### Exercise brief
Every record should be written out exactly, please.
==== Source records
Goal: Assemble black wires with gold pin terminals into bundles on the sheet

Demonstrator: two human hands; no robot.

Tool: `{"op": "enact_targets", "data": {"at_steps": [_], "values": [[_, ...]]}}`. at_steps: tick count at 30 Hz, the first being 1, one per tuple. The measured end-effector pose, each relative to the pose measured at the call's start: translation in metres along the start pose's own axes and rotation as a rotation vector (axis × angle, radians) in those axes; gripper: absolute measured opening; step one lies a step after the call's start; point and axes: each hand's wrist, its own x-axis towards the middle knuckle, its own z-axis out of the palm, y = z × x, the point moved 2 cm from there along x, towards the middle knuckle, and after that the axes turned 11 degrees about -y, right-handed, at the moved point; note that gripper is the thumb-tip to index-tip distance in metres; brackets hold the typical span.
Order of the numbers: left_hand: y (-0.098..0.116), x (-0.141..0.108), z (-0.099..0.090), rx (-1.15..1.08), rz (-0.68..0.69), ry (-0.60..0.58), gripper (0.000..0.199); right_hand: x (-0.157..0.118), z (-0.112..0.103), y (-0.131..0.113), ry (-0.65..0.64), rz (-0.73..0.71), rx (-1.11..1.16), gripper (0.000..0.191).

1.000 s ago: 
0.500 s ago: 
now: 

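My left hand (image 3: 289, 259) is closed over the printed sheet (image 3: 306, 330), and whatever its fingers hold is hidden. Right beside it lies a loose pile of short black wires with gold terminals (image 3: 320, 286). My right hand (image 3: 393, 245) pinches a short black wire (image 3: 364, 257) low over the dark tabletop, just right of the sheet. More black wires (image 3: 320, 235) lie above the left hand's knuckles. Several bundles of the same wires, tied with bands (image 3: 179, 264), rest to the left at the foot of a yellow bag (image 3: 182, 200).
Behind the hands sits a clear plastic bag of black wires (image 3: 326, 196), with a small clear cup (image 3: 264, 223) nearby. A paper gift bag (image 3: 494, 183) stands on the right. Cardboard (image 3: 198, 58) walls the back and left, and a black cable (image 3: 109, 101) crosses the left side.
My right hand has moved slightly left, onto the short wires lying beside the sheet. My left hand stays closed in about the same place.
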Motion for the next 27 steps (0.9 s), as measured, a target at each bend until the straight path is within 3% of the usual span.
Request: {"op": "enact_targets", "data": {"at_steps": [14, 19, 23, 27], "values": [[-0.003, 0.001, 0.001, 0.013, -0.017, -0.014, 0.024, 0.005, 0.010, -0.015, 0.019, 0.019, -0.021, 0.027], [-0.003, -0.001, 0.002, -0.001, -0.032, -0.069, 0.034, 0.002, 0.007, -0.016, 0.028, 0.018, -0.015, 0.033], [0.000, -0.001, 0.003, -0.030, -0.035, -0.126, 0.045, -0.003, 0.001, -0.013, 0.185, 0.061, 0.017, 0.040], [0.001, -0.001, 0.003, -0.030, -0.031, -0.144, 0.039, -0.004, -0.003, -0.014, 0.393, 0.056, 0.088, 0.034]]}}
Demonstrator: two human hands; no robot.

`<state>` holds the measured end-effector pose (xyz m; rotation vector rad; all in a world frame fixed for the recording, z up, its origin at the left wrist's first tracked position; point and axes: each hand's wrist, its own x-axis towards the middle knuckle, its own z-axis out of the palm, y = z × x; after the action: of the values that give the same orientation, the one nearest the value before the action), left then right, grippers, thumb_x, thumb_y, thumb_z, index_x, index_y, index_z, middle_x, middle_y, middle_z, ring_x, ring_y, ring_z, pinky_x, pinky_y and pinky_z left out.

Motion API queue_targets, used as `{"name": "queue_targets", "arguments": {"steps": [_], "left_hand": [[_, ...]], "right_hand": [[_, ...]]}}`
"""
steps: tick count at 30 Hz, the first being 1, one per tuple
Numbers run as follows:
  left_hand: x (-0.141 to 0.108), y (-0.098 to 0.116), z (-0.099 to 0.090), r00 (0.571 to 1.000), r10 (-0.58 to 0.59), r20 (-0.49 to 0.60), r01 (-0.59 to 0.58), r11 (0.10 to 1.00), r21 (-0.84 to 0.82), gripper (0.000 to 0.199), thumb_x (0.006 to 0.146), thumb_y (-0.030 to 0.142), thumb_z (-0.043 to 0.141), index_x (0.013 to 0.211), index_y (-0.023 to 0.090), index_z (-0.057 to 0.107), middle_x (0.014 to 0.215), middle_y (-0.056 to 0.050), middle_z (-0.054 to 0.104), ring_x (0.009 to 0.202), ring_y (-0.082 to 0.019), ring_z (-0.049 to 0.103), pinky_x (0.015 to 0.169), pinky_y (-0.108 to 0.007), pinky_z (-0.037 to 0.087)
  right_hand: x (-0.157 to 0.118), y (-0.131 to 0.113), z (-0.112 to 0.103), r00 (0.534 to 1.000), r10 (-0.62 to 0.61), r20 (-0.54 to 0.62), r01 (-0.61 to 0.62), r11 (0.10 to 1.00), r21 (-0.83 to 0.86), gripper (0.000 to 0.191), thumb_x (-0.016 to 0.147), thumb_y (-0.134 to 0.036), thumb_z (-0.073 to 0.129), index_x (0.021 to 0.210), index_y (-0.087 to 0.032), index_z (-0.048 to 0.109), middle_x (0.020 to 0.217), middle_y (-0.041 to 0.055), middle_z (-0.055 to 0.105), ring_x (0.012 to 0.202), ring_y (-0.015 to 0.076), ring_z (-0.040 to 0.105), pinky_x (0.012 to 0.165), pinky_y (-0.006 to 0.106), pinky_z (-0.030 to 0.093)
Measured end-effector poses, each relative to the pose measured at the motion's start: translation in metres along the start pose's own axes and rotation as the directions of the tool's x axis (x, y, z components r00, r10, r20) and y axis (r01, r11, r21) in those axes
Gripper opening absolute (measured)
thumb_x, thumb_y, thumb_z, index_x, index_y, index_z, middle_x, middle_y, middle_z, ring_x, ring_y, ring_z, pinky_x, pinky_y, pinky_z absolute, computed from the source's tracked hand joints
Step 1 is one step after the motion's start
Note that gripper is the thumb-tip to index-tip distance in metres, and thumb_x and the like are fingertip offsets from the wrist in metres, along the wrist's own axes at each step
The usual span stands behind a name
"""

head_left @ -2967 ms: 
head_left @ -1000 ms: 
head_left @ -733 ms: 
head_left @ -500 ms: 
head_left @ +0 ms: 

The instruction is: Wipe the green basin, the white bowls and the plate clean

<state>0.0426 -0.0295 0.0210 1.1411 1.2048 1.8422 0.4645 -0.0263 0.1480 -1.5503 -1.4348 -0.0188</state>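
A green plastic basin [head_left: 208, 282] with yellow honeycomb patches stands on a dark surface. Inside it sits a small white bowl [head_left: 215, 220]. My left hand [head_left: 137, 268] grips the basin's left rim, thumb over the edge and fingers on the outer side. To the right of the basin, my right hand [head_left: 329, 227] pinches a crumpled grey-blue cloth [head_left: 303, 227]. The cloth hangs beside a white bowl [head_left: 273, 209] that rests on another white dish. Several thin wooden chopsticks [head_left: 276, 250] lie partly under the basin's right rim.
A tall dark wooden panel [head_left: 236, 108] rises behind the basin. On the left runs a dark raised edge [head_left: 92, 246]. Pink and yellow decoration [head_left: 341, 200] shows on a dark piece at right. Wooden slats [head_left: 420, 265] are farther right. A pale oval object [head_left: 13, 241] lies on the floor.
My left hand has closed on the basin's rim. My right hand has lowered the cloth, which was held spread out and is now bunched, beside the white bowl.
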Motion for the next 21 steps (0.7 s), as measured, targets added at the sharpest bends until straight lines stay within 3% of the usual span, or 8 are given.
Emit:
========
### Expected answer
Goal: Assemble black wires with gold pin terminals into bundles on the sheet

Demonstrator: two human hands; no robot.

Tool: `{"op": "enact_targets", "data": {"at_steps": [_], "values": [[_, ...]]}}`. at_steps: tick count at 30 Hz, the first being 1, one per tuple. The measured end-effector pose, each relative to the pose measured at the call's start: translation in metres along the start pose's own axes and rotation as a rotation vector (axis × angle, radians) in those axes; gripper: absolute measured opening; step one lies a step after the call's start; point and axes: each hand's wrist, its own x-axis towards the middle knuckle, its own z-axis out of the palm, y = z × x, the point moved 2 cm from there along x, towards the middle knuckle, and after that the axes turned 11 degrees about -y, right-handed, at the moved point; note that gripper is the thumb-tip to index-tip distance in metres; brackets hold the typical span.
Order of the numbers: left_hand: y (-0.098..0.116), x (-0.141..0.108), z (-0.099..0.090), rx (-1.15..1.08), rz (-0.68..0.69), ry (-0.60..0.58), gripper (0.000..0.199); right_hand: x (-0.157..0.118), z (-0.112..0.103), y (-0.131..0.113), ry (-0.65..0.64), rz (-0.73..0.71), rx (-1.11..1.16), gripper (0.000..0.191).

1.000 s ago: 
0.500 s ago: 
now: 

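My left hand (image 3: 289, 259) is closed over the printed sheet (image 3: 306, 330), and whatever its fingers hold is hidden. Right beside it lies a loose pile of short black wires with gold terminals (image 3: 320, 286). My right hand (image 3: 393, 245) pinches a short black wire (image 3: 364, 257) low over the dark tabletop, just right of the sheet. More black wires (image 3: 320, 235) lie above the left hand's knuckles. Several bundles of the same wires, tied with bands (image 3: 179, 264), rest to the left at the foot of a yellow bag (image 3: 182, 200).
Behind the hands sits a clear plastic bag of black wires (image 3: 326, 196), with a small clear cup (image 3: 264, 223) nearby. A paper gift bag (image 3: 494, 183) stands on the right. Cardboard (image 3: 198, 58) walls the back and left, and a black cable (image 3: 109, 101) crosses the left side.
My right hand has moved slightly left, onto the short wires lying beside the sheet. My left hand stays closed in about the same place.
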Motion for the next 27 steps (0.9 s), as measured, a target at each bend until the straight path is within 3% of the usual span.
Request: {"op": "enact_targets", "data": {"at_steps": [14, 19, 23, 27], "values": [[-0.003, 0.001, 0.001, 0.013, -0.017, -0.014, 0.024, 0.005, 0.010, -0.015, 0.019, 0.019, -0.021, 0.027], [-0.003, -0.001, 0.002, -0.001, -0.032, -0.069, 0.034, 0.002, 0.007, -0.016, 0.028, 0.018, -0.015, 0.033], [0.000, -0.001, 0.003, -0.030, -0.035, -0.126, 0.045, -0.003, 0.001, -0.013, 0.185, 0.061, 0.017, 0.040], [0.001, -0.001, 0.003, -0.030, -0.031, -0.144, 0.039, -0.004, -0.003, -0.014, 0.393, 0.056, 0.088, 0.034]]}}
Demonstrator: two human hands; no robot.

`<state>` holds the measured end-effector pose (xyz m; rotation vector rad; all in a world frame fixed for the recording, z up, its origin at the left wrist's first tracked position; point and axes: each hand's wrist, its own x-axis towards the middle knuckle, its own z-axis out of the palm, y = z × x; after the action: of the values that give the same orientation, the one nearest the value before the action), left then right, grippers, thumb_x, thumb_y, thumb_z, index_x, index_y, index_z, middle_x, middle_y, middle_z, ring_x, ring_y, ring_z, pinky_x, pinky_y and pinky_z left out.

Motion API queue_targets, used as `{"name": "queue_targets", "arguments": {"steps": [_], "left_hand": [[_, ...]], "right_hand": [[_, ...]]}}`
"""
steps: tick count at 30 Hz, the first being 1, one per tuple
Numbers run as follows:
  left_hand: x (-0.141 to 0.108), y (-0.098 to 0.116), z (-0.099 to 0.090), r00 (0.571 to 1.000), r10 (-0.58 to 0.59), r20 (-0.49 to 0.60), r01 (-0.59 to 0.58), r11 (0.10 to 1.00), r21 (-0.84 to 0.82), gripper (0.000 to 0.199), thumb_x (0.006 to 0.146), thumb_y (-0.030 to 0.142), thumb_z (-0.043 to 0.141), index_x (0.013 to 0.211), index_y (-0.023 to 0.090), index_z (-0.057 to 0.107), middle_x (0.014 to 0.215), middle_y (-0.056 to 0.050), middle_z (-0.054 to 0.104), ring_x (0.009 to 0.202), ring_y (-0.082 to 0.019), ring_z (-0.049 to 0.103), pinky_x (0.015 to 0.169), pinky_y (-0.108 to 0.007), pinky_z (-0.037 to 0.087)
  right_hand: x (-0.157 to 0.118), y (-0.131 to 0.113), z (-0.112 to 0.103), r00 (0.534 to 1.000), r10 (-0.62 to 0.61), r20 (-0.54 to 0.62), r01 (-0.61 to 0.62), r11 (0.10 to 1.00), r21 (-0.83 to 0.86), gripper (0.000 to 0.191), thumb_x (-0.016 to 0.147), thumb_y (-0.134 to 0.036), thumb_z (-0.073 to 0.129), index_x (0.021 to 0.210), index_y (-0.087 to 0.032), index_z (-0.048 to 0.109), middle_x (0.020 to 0.217), middle_y (-0.041 to 0.055), middle_z (-0.055 to 0.105), ring_x (0.012 to 0.202), ring_y (-0.015 to 0.076), ring_z (-0.040 to 0.105), pinky_x (0.012 to 0.165), pinky_y (-0.006 to 0.106), pinky_z (-0.030 to 0.093)
Measured end-effector poses, each relative to the pose measured at the motion's start: translation in metres along the start pose's own axes and rotation as the directions of the tool's x axis (x, y, z components r00, r10, r20) and y axis (r01, r11, r21) in those axes
Gripper opening absolute (measured)
thumb_x, thumb_y, thumb_z, index_x, index_y, index_z, middle_x, middle_y, middle_z, ring_x, ring_y, ring_z, pinky_x, pinky_y, pinky_z absolute, computed from the source's tracked hand joints
Step 1 is one step after the motion's start
Note that gripper is the thumb-tip to index-tip distance in metres, and thumb_x and the like are fingertip offsets from the wrist in metres, along the wrist's own axes at each step
The usual span stands behind a name
"""

head_left @ -2967 ms: 
head_left @ -1000 ms: 
head_left @ -733 ms: 
head_left @ -500 ms: 
head_left @ +0 ms: 

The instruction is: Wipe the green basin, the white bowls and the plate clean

<state>0.0426 -0.0295 0.0210 1.1411 1.2048 1.8422 0.4645 -0.0263 0.1480 -1.5503 -1.4348 -0.0188</state>
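A green plastic basin [head_left: 208, 282] with yellow honeycomb patches stands on a dark surface. Inside it sits a small white bowl [head_left: 215, 220]. My left hand [head_left: 137, 268] grips the basin's left rim, thumb over the edge and fingers on the outer side. To the right of the basin, my right hand [head_left: 329, 227] pinches a crumpled grey-blue cloth [head_left: 303, 227]. The cloth hangs beside a white bowl [head_left: 273, 209] that rests on another white dish. Several thin wooden chopsticks [head_left: 276, 250] lie partly under the basin's right rim.
A tall dark wooden panel [head_left: 236, 108] rises behind the basin. On the left runs a dark raised edge [head_left: 92, 246]. Pink and yellow decoration [head_left: 341, 200] shows on a dark piece at right. Wooden slats [head_left: 420, 265] are farther right. A pale oval object [head_left: 13, 241] lies on the floor.
My left hand has closed on the basin's rim. My right hand has lowered the cloth, which was held spread out and is now bunched, beside the white bowl.
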Motion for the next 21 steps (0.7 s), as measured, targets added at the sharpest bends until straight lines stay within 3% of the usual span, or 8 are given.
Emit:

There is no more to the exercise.